Su funeral fue un río humano, miles gritaron: “¡El doctor es nuestro!”, cargándolo en hombros al cementerio, negándose a la carroza fúnebre y sin importar la distancia que recorrería el cortejo luctuoso. Y no olvidemos su estirpe santa: por el padre, pariente del Hermano Miguel de La Salle, un santo ecuatoriano canonizado por el papa Juan Pablo II en 1984, de quien era primo en tercer grado; por la madre, también pariente del Cardenal Cisneros, confesor de Isabel la Católica. Vale aclarar, el cardenal Cisneros, un hombre poderoso en la España del siglo XV, no tuvo descendencia directa, pero sus hermanos y sobrinos propagaron el apellido, y algunas de estas ramas emigraron al “Nuevo Mundo” y se asentaron en regiones como Venezuela, particularmente en los Andes y el llano. Se tiene a Miguel Antonio Cisneros, padre de doña Josefa Antonia, como parte de esta familia.

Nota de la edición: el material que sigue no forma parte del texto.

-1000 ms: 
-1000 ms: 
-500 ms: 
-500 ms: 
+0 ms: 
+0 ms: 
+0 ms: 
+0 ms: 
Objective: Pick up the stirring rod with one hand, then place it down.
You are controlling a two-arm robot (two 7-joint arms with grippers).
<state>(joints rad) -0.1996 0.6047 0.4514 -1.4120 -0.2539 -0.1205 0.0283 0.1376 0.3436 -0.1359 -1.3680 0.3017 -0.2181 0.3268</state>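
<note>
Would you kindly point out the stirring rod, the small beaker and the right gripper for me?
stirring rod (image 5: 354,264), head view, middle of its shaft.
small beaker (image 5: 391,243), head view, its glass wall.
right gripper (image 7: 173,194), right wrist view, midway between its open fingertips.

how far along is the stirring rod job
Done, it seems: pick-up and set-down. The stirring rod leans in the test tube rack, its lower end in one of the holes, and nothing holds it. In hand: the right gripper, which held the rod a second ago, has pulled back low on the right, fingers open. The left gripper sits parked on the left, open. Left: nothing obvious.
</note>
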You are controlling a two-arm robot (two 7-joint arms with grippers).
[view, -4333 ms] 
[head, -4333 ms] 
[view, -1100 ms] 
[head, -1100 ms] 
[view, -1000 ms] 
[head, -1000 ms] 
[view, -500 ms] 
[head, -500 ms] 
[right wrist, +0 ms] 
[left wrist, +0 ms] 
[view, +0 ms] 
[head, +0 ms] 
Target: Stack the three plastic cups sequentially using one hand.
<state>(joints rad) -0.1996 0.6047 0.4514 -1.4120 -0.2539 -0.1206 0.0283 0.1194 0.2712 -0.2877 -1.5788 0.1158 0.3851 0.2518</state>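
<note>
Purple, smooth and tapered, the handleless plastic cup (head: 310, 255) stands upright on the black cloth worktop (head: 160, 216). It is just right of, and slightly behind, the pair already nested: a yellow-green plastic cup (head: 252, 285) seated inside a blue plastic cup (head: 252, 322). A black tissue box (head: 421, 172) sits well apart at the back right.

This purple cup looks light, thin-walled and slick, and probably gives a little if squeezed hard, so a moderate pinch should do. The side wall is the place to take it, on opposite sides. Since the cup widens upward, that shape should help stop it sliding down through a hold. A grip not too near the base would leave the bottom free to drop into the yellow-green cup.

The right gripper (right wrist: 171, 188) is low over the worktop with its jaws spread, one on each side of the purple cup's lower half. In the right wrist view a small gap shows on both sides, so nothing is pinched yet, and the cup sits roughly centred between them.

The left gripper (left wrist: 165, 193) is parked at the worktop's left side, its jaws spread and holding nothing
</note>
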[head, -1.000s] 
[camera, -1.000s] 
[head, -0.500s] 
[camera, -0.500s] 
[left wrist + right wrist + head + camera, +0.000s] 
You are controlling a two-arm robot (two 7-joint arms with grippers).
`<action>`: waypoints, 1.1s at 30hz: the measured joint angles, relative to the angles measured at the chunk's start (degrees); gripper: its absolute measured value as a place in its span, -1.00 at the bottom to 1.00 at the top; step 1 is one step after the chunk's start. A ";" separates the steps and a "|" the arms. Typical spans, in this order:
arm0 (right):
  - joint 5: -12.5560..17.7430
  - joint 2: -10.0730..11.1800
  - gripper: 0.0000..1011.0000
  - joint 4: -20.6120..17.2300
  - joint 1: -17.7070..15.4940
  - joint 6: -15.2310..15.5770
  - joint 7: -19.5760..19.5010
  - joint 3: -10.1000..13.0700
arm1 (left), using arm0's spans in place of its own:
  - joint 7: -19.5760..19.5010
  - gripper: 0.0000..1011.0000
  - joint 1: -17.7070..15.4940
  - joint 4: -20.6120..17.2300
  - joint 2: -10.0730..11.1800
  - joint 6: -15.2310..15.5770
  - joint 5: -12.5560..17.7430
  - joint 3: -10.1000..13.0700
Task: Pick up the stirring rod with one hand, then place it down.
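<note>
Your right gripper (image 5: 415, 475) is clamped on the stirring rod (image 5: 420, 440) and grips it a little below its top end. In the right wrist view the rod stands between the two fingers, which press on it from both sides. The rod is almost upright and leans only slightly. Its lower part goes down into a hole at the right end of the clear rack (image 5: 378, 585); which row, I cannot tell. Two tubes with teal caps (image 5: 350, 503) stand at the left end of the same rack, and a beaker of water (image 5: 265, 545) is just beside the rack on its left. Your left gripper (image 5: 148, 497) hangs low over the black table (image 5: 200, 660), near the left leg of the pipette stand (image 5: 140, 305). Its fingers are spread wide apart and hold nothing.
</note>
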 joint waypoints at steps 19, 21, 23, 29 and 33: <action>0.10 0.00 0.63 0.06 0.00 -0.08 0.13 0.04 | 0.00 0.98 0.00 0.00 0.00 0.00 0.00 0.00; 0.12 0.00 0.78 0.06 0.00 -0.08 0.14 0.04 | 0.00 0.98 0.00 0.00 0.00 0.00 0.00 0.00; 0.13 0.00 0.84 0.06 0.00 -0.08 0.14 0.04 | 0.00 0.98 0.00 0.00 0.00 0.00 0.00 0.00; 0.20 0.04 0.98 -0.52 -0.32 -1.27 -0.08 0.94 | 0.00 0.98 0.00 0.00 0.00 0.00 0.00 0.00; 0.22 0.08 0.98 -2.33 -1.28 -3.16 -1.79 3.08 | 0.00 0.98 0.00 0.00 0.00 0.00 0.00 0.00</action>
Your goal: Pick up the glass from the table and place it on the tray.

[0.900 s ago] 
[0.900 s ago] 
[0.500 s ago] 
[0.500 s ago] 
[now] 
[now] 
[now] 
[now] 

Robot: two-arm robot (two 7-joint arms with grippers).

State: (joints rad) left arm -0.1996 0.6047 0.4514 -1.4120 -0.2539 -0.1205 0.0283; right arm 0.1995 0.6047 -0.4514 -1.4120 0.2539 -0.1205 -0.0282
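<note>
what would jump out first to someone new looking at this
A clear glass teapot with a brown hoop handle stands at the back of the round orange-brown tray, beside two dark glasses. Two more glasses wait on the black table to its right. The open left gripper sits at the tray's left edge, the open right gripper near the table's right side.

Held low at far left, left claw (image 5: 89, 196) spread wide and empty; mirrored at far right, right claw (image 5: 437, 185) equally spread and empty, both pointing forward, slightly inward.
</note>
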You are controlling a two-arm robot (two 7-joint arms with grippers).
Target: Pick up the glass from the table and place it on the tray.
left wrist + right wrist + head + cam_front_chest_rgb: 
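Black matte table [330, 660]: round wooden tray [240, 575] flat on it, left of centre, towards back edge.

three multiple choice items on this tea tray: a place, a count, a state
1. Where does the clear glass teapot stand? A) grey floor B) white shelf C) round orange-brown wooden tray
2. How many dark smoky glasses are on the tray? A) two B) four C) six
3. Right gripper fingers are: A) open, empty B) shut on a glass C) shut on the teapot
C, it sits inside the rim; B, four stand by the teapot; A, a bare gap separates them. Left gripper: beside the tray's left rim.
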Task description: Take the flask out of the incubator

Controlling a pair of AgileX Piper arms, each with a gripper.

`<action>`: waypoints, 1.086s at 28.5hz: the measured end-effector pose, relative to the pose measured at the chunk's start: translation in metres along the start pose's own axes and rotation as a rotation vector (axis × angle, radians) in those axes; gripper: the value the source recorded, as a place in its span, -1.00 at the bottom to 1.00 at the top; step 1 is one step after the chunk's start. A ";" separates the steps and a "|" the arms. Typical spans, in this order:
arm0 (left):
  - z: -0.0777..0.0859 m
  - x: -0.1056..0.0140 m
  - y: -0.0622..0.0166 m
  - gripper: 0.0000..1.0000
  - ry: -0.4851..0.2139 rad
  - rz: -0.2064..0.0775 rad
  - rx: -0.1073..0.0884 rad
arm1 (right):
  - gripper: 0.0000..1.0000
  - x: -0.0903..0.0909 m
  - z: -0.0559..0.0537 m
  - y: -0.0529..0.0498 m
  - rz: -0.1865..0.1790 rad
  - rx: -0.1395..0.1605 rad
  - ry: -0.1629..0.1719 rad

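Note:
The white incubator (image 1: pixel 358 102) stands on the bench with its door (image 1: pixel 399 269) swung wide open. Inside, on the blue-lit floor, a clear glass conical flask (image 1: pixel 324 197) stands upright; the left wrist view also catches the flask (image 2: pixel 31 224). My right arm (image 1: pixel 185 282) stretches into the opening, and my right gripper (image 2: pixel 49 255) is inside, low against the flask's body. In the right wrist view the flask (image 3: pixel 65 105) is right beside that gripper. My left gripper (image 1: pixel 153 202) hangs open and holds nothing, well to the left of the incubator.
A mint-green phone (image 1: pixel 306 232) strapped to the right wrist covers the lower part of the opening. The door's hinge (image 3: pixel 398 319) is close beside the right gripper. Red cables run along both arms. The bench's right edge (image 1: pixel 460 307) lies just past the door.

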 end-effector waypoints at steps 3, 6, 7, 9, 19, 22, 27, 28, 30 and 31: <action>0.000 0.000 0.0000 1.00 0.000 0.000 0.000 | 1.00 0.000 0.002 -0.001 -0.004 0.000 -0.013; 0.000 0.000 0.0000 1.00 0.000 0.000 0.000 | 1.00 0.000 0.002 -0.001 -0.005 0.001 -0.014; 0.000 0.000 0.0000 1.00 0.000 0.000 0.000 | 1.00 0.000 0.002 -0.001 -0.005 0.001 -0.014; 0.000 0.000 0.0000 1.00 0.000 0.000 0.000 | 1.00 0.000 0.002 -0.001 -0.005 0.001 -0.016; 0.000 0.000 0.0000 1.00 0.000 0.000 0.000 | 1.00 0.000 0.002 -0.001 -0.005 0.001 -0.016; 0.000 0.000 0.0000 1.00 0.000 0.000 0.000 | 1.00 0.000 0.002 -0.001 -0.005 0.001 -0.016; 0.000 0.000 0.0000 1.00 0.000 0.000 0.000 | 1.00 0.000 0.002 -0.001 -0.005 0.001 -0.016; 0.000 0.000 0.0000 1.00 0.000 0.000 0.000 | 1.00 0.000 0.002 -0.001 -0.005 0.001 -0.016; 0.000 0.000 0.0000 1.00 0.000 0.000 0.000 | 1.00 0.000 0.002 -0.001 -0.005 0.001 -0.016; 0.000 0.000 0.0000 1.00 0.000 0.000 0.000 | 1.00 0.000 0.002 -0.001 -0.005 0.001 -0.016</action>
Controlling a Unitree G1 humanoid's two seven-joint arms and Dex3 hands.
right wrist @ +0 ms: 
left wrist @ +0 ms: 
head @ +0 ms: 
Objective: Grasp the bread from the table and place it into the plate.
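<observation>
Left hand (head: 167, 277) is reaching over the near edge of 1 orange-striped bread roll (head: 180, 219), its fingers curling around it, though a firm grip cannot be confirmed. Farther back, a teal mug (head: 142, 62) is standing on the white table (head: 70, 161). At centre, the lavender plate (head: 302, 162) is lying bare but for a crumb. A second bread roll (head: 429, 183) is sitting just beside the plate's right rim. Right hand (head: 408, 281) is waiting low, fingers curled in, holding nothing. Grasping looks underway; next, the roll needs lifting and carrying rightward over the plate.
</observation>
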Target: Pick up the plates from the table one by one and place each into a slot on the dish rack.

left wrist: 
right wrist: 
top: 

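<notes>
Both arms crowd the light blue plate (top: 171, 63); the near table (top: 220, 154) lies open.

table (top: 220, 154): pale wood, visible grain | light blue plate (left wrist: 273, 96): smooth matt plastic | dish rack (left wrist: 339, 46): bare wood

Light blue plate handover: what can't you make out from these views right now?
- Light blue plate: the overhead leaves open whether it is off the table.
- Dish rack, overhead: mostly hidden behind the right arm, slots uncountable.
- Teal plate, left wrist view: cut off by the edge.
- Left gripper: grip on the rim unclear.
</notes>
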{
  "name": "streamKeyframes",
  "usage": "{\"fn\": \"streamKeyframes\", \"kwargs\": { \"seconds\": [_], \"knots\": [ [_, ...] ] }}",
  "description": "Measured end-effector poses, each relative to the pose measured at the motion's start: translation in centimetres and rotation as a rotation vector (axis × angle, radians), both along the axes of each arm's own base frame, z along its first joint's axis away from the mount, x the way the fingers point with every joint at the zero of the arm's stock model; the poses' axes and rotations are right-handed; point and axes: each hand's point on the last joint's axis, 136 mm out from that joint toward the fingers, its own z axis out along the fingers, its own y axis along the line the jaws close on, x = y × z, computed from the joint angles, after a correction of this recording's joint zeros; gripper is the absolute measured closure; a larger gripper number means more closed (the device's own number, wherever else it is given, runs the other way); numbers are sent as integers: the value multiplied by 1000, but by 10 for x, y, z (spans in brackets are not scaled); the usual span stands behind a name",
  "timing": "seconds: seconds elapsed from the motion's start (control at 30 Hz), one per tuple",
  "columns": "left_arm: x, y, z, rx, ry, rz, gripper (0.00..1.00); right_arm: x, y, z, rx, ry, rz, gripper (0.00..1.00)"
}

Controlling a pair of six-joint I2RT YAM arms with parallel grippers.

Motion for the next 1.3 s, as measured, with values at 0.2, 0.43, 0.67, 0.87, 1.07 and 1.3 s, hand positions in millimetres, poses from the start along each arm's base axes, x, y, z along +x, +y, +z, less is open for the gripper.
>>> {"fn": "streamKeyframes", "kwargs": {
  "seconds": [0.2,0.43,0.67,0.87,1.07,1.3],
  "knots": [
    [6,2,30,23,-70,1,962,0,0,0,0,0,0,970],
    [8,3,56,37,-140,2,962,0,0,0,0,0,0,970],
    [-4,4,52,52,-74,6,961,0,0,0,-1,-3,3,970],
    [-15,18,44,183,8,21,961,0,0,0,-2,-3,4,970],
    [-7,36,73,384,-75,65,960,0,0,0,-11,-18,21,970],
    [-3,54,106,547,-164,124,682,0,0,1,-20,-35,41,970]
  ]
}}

En estos detalles, como el barinés de doña Josefa Antonia, el empujón en el colegio, el vals de un futuro santo, la profecía fatal, late el verdadero José Gregorio Hernández Cisneros, no como un ícono intocable, sino como un venezolano de carne y hueso, con raíces en el llano y alas en el cielo. Como dice Pérez Larrarte, la historia exige documentos, no cuentos. A 160 años de su natalicio y ante su anhelada canonización, honrémoslo desmitificándolo: era de Barinas en el alma, bailarín en la juventud, políglota en la madurez, académico y científico a carta cabal, víctima en la muerte. Que su santidad nos inspire a tener una mejor relación con Dios, a orar sin ambigüedades y a crecer como él: con ciencia, fe y verdad. Porque, al final, los pobres (y la historia) lo necesitan más que nunca.